After Update to 19.7.2 Service "flowd_aggregate Insight Aggregator" is stopped

spetrillo · August 15, 2019, 05:04:23 PM

Thanks...will validate this later tonight.

spetrillo · August 17, 2019, 04:29:02 PM

Did what you asked and here is the output back to the console:

root@OPNsense:~ # /usr/local/opnsense/scripts/netflow/flowd_aggregate.py --console
Traceback (most recent call last):
File "/usr/local/opnsense/scripts/netflow/flowd_aggregate.py", line 224, in <module>
Main()
File "/usr/local/opnsense/scripts/netflow/flowd_aggregate.py", line 136, in __init__
self.run()
File "/usr/local/opnsense/scripts/netflow/flowd_aggregate.py", line 160, in run
aggregate_flowd(self.config, do_vacuum)
File "/usr/local/opnsense/scripts/netflow/flowd_aggregate.py", line 68, in aggregate_flowd
for flow_record in parse_flow(prev_recv, config.flowd_source):
File "/usr/local/opnsense/scripts/netflow/lib/parse.py", line 74, in parse_flow
for flow_record in FlowParser(filename, recv_stamp):
File "/usr/local/opnsense/scripts/netflow/lib/flowparser.py", line 141, in __iter__
record['recv_sec'] = record['recv_time'][0]
KeyError: 'recv_time'

Since it looked somewhat similar I continued with your instructions and installed the patch and then restarted the aggregator service. It did not stay up long.

AdSchellevis · August 17, 2019, 07:17:38 PM

ok, that doesn't look good. maybe the flowd.log file is corrupted and not handled properly on our end.
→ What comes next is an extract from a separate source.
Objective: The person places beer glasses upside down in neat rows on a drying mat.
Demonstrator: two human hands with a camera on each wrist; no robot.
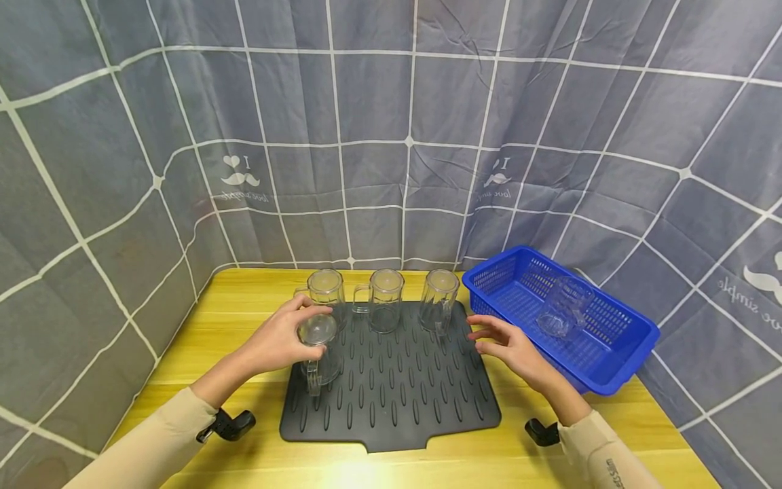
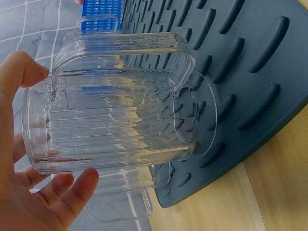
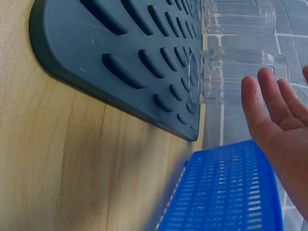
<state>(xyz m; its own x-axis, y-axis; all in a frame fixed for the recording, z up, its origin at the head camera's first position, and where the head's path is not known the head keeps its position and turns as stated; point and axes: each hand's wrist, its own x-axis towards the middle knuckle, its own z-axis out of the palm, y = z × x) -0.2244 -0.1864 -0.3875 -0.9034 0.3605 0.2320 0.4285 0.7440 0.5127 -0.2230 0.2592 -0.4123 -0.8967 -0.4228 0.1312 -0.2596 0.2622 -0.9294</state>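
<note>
A clear glass mug (image 1: 324, 367) stands upside down at the mat's left side, its handle facing me. My left hand (image 1: 277, 343) is spread around its base end, thumb on the near side and fingers on the far side. The left wrist view shows the fingertips (image 2: 85, 182) standing off the glass mug (image 2: 115, 120). My right hand (image 1: 510, 350) hovers empty by the right edge of the dark grey drying mat (image 1: 397, 387), fingers loosely bent. Three more upturned mugs line the mat's back: a left one (image 1: 326, 282), a middle one (image 1: 385, 305) and a right one (image 1: 438, 302).
On the right, a blue plastic basket (image 1: 623, 367) sits at an angle with a clear glass mug (image 1: 562, 312) inside. Yellow wood-grain table (image 1: 238, 435) surrounds the mat. A grey curtain (image 1: 379, 170) with white lines hangs behind and at both sides.
</note>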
can you try https://github.com/opnsense/core/commit/d8ef93932b1696edd795ec38be57a2ec3e0187ea?

Code Select


opnsense-patch d8ef9393

unipacket · August 20, 2019, 02:11:40 PM

Thanks AdSchellevis. I ran the same command and got a similar result as spetrillo. I've applied the patch and did a repair Netflow from the web GUI. Will keep an eye on it and see if the service continues to stop or not.

unipacket · August 22, 2019, 05:24:12 PM

@AdSchellevis, Unfortunately no luck. The service stopped again. Is there anything else I can try or provide in terms of logs? I'm not against performing a fresh install to fix the problem but if this is a bug, I would not mind help trying to fix it.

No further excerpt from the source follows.